Caching Strategies (AMS week #43)

This is the second post of our lecture notes from Aptoma Monday School – series (AMS). As it is lecture notes, you should expect the texsts to be a bit rough around the edges. We’ve decided to discuss and revise our caching strategies. Our session this week was spent settling upon a set of cache layers.

disk-cache

To make things perfectly clear : a cache is a temporary storage area where frequently accessed data can be stored for rapid access.

1. Page caching Reverse proxy caching

Caching the entire page is typically done using Varnish (see the technology references at the end of this article). Our experience with Varnish is that it is stable, and very high performance. However, people who really know how to configure it properly does not come by the dozen. As much as we could hope that all our hosting providers see it as their job to get to know this kind of blazing technology intimately, we can not rely on it, and thus we will have to leverage our own competency further in this area.

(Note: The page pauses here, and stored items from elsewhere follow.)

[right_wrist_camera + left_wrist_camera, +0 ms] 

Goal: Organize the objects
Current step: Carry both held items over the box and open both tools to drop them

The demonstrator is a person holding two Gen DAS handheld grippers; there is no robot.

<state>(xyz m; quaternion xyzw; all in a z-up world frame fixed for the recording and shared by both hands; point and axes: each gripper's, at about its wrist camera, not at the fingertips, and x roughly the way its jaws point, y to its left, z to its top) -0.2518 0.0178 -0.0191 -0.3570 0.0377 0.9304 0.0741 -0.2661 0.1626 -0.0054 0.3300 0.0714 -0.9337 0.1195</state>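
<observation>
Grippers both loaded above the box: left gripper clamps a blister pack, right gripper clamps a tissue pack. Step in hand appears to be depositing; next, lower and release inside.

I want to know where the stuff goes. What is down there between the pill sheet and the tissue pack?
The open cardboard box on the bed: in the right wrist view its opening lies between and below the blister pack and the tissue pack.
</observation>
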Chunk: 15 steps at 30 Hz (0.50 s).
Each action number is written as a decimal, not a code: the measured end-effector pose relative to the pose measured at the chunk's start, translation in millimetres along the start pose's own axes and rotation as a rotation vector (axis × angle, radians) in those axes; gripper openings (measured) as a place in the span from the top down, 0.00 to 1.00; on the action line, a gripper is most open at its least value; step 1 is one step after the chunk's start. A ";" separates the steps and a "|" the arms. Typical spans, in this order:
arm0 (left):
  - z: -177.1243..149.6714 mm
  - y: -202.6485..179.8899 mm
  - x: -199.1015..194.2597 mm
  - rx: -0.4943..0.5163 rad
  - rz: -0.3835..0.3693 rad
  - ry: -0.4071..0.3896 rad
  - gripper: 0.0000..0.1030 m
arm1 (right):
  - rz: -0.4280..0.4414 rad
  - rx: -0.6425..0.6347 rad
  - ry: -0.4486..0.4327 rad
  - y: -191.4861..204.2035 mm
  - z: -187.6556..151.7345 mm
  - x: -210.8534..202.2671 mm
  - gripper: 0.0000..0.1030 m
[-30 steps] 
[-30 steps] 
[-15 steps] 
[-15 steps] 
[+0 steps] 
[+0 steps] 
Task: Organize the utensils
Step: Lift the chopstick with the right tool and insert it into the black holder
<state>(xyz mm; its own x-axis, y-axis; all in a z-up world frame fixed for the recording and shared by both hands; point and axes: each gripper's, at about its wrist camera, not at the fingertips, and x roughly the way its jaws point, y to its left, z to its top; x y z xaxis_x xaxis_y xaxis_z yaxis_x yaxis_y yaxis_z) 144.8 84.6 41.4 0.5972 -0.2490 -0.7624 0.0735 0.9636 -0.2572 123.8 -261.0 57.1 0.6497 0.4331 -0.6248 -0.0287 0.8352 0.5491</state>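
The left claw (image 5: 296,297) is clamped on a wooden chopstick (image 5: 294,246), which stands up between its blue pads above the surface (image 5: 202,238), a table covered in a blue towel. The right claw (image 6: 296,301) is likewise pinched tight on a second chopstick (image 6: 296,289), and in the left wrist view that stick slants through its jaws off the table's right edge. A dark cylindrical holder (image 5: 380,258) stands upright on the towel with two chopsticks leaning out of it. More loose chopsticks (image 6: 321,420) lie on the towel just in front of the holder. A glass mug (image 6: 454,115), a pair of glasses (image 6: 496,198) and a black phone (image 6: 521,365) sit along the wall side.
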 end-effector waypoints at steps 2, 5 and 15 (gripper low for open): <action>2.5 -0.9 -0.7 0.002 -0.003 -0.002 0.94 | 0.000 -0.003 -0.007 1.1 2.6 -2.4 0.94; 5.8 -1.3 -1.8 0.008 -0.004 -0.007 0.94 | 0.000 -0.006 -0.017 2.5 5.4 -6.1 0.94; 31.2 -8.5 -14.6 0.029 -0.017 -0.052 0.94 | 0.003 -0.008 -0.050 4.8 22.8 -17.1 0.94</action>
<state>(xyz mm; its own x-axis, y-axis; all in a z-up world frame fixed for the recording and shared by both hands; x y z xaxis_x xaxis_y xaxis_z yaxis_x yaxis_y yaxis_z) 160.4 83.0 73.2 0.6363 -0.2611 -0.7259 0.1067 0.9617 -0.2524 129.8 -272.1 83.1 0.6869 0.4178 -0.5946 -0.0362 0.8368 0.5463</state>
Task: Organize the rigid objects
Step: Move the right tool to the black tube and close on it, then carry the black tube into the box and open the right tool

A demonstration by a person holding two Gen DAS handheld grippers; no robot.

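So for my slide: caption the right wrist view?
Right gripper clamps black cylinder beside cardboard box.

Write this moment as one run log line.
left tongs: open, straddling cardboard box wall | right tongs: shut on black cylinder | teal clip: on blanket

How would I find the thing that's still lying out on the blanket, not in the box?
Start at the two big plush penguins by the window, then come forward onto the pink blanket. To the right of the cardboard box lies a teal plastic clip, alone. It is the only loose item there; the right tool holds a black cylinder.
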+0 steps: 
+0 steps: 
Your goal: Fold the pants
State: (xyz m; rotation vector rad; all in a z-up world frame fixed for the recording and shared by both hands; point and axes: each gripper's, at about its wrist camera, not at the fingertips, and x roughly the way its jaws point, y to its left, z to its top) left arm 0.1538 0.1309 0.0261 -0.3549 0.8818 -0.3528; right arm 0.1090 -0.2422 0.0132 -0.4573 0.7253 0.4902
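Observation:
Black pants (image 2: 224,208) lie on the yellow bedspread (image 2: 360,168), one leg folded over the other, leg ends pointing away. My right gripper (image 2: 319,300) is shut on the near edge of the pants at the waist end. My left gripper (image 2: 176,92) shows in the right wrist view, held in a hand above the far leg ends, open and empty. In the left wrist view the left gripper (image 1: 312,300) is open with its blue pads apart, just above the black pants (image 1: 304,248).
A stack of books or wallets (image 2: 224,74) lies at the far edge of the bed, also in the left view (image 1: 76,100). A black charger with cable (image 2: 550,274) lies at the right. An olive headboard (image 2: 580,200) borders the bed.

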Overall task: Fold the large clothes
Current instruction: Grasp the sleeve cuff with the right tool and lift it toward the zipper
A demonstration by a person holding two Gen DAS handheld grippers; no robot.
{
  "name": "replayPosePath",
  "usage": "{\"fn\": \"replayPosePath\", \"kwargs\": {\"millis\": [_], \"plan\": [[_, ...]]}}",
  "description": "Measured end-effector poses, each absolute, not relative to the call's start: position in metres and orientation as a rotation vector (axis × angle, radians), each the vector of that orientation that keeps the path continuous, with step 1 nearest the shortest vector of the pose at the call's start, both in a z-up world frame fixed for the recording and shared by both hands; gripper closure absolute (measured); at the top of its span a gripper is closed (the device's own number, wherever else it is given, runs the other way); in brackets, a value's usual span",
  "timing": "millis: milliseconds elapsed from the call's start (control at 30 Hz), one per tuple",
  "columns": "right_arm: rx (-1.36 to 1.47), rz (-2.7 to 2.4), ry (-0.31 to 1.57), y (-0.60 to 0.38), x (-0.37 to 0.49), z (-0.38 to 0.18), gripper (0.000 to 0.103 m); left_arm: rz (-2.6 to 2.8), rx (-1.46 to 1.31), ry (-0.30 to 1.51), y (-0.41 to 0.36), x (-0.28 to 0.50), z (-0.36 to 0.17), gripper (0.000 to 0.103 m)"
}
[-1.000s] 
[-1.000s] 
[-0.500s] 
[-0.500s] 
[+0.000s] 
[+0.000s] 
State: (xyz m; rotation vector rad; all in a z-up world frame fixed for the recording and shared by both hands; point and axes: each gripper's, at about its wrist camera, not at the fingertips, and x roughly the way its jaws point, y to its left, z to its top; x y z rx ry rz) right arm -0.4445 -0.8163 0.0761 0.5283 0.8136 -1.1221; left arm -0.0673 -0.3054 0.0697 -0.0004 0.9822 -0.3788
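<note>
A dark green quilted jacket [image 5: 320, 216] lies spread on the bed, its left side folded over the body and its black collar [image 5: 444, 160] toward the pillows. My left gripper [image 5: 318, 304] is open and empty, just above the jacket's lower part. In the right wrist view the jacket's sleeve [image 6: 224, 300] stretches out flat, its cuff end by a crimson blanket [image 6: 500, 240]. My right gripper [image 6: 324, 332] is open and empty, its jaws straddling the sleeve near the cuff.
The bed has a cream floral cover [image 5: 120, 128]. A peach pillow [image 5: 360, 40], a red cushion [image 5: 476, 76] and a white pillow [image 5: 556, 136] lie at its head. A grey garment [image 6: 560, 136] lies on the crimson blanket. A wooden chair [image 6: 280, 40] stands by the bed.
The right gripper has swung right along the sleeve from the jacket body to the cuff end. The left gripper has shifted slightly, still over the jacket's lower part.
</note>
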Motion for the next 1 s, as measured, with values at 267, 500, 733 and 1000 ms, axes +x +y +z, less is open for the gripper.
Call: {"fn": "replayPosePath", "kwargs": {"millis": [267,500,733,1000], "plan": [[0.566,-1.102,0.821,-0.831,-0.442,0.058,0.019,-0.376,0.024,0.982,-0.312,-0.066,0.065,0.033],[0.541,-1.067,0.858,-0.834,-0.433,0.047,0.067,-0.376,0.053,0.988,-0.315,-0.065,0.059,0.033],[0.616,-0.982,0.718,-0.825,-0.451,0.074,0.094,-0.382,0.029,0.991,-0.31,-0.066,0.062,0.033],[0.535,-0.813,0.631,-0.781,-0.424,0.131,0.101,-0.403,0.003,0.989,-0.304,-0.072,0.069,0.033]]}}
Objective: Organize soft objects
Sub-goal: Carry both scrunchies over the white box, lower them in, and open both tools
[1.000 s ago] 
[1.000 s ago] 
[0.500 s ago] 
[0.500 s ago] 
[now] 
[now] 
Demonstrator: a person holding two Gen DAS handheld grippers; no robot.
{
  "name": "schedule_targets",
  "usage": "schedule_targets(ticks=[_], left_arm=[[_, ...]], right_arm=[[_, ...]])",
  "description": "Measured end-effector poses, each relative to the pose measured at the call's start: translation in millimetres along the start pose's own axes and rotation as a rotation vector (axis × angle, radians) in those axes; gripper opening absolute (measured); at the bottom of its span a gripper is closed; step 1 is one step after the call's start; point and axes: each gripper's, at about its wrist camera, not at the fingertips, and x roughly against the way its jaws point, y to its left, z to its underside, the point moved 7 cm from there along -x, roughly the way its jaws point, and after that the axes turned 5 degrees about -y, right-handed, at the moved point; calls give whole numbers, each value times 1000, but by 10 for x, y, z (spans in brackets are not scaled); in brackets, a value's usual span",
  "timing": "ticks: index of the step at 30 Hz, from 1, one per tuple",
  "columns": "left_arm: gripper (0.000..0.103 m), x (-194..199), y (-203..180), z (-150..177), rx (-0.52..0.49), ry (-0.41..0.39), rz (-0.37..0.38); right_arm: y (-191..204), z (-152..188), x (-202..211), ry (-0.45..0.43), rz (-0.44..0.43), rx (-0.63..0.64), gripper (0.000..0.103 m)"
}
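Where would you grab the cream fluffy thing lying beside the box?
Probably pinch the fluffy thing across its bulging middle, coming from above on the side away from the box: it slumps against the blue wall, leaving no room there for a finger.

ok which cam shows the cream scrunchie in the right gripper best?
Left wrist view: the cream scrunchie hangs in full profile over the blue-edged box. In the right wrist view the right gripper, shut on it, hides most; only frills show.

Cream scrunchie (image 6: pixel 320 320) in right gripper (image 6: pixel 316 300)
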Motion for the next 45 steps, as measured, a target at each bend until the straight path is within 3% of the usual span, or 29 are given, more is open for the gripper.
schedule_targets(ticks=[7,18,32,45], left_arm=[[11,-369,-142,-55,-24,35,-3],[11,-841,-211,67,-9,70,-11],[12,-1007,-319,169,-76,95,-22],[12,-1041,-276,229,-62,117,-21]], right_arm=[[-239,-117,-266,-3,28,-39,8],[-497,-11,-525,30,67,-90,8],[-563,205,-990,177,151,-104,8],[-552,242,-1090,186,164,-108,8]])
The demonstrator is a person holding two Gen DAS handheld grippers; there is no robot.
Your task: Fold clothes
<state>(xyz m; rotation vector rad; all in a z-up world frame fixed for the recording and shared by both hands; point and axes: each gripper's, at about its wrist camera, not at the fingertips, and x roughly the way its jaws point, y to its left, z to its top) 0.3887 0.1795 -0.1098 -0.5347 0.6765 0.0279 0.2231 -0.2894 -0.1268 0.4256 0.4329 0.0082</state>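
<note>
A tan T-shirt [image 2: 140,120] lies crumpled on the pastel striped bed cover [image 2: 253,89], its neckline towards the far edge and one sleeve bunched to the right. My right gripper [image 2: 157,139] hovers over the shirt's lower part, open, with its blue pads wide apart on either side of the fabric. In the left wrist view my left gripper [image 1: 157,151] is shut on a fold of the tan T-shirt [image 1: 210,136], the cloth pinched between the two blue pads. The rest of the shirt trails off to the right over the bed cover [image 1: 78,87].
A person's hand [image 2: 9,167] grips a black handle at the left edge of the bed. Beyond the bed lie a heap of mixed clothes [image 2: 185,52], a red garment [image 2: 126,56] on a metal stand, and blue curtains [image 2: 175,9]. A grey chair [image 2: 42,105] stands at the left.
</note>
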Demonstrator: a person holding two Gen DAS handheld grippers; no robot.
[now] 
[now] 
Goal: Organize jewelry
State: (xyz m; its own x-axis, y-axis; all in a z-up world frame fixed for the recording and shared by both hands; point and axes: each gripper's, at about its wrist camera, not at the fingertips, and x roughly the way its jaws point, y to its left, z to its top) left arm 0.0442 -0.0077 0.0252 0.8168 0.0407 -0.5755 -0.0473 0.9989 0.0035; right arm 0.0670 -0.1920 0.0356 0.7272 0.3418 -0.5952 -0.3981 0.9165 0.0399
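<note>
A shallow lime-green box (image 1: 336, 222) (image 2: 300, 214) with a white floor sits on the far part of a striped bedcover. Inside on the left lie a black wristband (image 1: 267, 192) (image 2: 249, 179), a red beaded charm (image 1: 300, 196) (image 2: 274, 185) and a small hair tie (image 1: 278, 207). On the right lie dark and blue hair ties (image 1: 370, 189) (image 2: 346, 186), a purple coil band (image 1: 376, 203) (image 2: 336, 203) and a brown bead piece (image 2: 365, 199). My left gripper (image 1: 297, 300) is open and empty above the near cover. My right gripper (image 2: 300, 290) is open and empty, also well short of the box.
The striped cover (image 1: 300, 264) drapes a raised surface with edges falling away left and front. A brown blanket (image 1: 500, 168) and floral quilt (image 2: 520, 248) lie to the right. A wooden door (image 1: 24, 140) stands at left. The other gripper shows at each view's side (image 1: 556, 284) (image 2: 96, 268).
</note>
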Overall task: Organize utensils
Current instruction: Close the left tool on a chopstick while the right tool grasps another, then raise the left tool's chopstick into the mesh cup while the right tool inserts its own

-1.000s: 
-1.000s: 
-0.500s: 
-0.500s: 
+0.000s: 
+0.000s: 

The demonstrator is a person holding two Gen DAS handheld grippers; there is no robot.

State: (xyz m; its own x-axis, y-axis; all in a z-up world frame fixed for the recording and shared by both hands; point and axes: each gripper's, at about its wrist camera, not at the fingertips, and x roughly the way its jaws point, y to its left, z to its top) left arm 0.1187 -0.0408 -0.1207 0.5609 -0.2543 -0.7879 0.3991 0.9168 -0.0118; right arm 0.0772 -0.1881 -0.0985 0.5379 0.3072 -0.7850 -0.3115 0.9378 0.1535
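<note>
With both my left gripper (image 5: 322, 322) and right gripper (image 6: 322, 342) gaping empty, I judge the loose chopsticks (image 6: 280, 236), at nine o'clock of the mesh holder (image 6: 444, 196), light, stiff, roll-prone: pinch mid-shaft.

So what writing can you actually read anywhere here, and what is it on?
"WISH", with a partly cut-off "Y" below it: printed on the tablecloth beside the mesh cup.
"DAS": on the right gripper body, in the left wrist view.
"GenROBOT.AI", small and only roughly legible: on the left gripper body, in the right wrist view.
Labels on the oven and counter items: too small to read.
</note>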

A weak point of page caching through Varnish, is that once you set a client cookie, Varnish is forced to send traffic straight through (i.e. no caching whatsoever) or dispose of the cookie all together (i.e. break application functionality). Local storage (the “new cookie”, as discussed last week) will not create any such problems for Varnish.

2. View / subview caching (Application Caching)

In MVC-terms, the view is the rendered HTML from the application. Caching the full view would be like the “page caching” from above, only in this case done within the application itself. This would overlap with Varnish strategy above. But even though this version would solve the cookie-problem depicted above, it is normally no longer used this way after Varnish came along.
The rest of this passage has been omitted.